Several analysts who follow the company have a consensus target price of $27 per share over the next 12 months. John Gerdes, a supportive analyst at investment banker Canaccord Genuity in Canada, recently upgraded his target price to $33 per share based on Northern's performance.

Northern is not an oil field operator, but it buys minority interests in fields and lets production companies do the drilling.
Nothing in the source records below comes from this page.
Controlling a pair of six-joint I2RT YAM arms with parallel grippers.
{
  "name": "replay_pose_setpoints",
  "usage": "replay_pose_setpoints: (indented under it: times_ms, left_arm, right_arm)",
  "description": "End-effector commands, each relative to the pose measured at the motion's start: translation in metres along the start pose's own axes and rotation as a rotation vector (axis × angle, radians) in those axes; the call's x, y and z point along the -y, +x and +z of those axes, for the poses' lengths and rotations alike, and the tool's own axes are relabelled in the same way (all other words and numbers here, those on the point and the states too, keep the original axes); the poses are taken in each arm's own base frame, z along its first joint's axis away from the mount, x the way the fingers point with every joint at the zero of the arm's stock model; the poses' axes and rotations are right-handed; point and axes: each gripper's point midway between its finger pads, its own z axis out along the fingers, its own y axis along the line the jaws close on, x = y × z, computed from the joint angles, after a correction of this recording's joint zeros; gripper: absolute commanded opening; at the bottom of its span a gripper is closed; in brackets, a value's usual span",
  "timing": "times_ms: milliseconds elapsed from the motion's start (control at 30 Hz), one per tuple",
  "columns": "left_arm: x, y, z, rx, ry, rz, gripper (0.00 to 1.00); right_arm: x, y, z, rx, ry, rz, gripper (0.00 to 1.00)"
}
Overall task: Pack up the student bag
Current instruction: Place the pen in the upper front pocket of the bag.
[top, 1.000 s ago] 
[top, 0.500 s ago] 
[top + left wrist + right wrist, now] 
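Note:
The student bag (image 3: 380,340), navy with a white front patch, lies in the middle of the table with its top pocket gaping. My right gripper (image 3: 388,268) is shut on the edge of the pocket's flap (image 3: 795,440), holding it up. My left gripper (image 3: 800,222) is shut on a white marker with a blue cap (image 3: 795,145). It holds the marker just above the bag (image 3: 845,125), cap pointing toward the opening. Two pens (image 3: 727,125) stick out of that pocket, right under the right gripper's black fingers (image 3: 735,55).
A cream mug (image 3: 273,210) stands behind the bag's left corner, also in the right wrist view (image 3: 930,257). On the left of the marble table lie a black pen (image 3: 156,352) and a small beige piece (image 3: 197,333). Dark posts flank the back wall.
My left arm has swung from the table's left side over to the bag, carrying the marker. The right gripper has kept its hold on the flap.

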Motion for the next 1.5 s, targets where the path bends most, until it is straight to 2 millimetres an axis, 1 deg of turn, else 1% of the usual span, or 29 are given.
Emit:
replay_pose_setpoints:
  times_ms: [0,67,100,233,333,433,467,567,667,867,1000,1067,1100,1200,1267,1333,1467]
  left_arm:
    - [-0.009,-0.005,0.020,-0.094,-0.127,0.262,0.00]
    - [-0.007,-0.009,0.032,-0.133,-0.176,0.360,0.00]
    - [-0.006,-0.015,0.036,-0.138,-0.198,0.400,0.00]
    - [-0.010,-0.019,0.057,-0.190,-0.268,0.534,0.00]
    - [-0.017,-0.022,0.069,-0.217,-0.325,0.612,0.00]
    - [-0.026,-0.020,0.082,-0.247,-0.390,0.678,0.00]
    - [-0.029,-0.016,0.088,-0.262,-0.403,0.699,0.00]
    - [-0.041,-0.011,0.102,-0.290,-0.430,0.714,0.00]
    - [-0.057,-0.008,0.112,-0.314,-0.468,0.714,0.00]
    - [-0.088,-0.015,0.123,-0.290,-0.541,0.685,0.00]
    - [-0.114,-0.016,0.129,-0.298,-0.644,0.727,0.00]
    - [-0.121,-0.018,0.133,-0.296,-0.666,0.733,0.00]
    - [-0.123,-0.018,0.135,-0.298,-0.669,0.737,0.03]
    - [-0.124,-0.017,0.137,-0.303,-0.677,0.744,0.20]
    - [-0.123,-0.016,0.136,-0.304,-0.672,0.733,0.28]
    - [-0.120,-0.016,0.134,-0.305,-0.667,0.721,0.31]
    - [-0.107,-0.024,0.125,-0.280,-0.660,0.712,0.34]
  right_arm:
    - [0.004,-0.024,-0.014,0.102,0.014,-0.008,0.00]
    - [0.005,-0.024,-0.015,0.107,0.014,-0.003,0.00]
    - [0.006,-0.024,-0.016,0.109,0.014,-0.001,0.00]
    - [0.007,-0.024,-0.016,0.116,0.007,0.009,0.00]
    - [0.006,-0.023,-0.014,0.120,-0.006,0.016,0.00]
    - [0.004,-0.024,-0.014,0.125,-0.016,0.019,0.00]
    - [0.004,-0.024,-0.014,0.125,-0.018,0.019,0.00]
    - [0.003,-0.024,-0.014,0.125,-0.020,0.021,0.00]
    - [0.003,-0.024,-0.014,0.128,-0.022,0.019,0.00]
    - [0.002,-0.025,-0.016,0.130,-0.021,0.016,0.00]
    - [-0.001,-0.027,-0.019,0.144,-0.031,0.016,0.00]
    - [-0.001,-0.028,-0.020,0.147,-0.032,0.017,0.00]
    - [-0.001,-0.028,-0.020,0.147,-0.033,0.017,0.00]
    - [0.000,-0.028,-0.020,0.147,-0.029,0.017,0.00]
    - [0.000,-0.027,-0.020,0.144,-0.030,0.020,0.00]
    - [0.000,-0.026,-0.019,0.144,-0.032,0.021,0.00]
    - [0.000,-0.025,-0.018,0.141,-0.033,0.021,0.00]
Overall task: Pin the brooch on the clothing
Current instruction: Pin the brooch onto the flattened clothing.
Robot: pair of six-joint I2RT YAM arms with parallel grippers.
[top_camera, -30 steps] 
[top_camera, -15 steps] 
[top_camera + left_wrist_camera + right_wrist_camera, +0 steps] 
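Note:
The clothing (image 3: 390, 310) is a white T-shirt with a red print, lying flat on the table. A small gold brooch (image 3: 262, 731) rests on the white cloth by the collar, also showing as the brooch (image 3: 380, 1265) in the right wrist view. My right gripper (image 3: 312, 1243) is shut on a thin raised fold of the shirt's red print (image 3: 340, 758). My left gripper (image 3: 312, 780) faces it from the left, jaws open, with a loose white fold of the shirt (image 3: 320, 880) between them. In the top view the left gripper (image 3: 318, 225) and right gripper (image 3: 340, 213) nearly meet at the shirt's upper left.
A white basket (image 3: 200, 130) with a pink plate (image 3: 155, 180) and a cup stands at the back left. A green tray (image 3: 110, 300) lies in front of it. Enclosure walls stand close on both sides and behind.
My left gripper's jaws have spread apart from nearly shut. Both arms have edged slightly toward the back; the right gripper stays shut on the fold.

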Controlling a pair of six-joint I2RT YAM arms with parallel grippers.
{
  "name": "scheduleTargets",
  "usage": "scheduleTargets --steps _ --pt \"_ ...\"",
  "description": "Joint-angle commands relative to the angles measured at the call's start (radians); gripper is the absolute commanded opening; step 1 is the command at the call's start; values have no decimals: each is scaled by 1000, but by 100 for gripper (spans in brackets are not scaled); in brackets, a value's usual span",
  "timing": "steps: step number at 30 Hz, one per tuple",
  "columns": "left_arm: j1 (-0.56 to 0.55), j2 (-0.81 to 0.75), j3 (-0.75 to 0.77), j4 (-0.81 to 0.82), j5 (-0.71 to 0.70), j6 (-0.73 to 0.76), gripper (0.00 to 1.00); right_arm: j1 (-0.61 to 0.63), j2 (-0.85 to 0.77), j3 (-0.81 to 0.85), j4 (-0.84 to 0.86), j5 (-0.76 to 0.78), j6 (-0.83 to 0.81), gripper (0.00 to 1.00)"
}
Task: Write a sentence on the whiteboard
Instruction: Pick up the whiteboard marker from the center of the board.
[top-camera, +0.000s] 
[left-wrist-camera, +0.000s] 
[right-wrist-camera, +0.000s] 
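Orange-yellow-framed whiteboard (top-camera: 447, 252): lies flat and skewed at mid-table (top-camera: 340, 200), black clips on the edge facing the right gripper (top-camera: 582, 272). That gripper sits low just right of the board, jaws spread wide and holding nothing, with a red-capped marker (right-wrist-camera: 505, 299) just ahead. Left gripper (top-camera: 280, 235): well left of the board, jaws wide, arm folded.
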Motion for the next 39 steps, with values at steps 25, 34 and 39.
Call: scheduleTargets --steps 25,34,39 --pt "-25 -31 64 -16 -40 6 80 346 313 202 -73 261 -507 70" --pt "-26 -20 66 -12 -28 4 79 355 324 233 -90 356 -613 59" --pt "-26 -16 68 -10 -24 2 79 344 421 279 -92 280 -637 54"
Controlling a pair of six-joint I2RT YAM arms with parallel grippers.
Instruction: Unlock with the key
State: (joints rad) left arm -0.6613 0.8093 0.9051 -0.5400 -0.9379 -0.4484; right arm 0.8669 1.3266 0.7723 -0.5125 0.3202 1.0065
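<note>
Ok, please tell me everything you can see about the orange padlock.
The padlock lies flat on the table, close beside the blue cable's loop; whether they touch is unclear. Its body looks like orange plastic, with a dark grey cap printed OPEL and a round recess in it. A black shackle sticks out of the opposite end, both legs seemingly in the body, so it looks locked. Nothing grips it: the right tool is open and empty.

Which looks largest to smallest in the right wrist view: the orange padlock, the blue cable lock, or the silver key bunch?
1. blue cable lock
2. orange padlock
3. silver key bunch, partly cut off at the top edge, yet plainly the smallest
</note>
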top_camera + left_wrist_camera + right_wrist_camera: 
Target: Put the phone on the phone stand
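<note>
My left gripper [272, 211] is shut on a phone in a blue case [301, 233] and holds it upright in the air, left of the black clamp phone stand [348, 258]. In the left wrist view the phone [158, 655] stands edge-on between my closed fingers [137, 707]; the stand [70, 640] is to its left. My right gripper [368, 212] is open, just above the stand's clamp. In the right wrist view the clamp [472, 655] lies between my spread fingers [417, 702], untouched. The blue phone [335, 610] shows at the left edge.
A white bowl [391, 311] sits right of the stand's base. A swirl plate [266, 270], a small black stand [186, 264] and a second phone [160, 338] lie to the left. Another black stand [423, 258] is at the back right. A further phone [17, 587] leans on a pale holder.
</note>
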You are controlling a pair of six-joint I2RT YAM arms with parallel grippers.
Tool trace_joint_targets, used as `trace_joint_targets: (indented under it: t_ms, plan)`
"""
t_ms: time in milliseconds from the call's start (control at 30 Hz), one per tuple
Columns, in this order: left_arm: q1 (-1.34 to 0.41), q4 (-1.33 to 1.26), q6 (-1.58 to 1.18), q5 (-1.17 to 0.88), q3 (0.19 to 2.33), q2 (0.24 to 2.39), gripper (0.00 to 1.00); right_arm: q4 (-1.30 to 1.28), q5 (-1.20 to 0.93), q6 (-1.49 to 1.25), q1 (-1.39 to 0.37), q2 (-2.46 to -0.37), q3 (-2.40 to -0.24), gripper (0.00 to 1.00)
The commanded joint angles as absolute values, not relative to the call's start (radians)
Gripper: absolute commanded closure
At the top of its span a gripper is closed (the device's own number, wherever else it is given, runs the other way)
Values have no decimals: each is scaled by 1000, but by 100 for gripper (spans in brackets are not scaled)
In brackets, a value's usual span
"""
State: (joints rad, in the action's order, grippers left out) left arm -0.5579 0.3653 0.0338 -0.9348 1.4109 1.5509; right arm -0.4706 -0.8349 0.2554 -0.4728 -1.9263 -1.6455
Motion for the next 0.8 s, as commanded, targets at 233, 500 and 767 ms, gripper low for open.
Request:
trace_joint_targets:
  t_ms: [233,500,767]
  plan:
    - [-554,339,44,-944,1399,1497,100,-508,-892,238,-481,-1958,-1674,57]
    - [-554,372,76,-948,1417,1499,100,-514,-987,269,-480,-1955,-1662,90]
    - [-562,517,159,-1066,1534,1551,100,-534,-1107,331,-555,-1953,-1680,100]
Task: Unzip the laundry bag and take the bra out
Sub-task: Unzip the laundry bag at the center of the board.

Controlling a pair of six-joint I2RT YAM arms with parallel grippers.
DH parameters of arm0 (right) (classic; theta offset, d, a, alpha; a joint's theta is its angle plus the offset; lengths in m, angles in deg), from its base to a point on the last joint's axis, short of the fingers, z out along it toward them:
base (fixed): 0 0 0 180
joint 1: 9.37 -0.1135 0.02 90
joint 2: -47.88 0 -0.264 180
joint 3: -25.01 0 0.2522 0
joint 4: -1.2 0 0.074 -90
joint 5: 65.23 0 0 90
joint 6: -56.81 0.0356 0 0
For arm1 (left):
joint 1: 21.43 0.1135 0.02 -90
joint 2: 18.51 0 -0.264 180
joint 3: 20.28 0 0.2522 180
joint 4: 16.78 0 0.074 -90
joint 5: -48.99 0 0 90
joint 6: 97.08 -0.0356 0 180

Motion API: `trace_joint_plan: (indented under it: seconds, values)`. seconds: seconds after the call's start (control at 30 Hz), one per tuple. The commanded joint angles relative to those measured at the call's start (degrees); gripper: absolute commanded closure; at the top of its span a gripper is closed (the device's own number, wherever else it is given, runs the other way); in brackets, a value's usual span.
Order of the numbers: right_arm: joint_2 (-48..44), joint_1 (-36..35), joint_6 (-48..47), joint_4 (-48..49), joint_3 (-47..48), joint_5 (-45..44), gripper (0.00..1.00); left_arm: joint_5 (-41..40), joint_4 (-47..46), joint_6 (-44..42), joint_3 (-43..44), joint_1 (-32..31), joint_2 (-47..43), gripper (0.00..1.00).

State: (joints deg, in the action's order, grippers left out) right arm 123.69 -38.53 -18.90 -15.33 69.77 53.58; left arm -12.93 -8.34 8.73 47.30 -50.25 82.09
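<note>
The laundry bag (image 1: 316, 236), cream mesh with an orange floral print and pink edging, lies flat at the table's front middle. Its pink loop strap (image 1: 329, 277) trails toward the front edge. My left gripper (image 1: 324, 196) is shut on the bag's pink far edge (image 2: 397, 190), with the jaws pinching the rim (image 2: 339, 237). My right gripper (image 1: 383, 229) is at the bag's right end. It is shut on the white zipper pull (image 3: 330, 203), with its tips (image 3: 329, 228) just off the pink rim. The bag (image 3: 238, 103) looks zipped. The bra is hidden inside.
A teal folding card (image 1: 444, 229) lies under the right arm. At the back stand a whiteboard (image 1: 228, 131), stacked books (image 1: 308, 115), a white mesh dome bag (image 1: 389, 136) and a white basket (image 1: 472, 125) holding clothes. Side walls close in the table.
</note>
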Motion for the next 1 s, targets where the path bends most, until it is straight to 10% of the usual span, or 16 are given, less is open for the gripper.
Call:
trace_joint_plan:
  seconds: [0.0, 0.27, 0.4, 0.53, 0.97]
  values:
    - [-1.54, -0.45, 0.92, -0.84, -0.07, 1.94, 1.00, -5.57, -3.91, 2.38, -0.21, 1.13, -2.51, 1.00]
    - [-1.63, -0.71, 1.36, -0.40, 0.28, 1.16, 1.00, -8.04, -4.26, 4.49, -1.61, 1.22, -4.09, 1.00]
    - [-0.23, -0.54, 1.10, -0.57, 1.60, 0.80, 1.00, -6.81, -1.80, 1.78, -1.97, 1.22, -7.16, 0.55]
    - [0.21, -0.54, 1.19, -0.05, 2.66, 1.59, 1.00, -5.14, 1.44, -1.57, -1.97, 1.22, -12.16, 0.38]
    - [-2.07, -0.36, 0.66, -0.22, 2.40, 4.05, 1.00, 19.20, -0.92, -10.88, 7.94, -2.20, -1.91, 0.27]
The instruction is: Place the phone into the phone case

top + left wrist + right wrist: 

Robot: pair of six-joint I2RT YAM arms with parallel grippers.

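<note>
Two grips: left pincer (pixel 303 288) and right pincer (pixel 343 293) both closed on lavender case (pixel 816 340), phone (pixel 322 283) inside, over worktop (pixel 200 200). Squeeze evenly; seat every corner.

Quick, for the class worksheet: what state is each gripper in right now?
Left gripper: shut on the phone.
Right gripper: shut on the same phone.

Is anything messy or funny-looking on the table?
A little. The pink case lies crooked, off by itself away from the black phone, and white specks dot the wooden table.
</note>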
Northern pays its proportionate share of the drilling costs and gets its share of the proceeds from the sale of oil and gas.

But Northern's shares sell at a significant discount to those of operating companies such as larger Continental Resources, Kodiak Oil, EOG Resources and QEP Resources.

"The stock has been disappointing since the 'shorts' attacked it," said Steve Zachritz, a former analyst who follows Northern on www. zmansenergybrain.com.

"Those attacks were mostly about character," Zachritz said, alluding to the concerns about accounting and stock sales.

But Zachritz, in an interview last week, noted that new auditor Deloitte & Touche signed off on Northern's' 2011 financial reports, and the company's oil reserves are audited by a respected engineering firm.

"The knock now on Northern is ... they don't control the timing of the exploration," he added.

Yet Northern's operating earnings are just as high as those of production companies like Oasis Petroleum or Kodiak Oil and Gas, he said.

"Northern has more acreage than Kodiak, but one-third the market value," Zachritz said.

Northern is considering switching from a corporate structure, which pays corporate income taxes, to a master limited partnership, in which profits flow to owners who pay taxes at their personal rate. The partnership units are traded like stocks.

There also is industry talk about an eventual acquisition of Northern by a larger player in the oil trade. Neither Northern executives nor analysts would comment publicly about such speculation.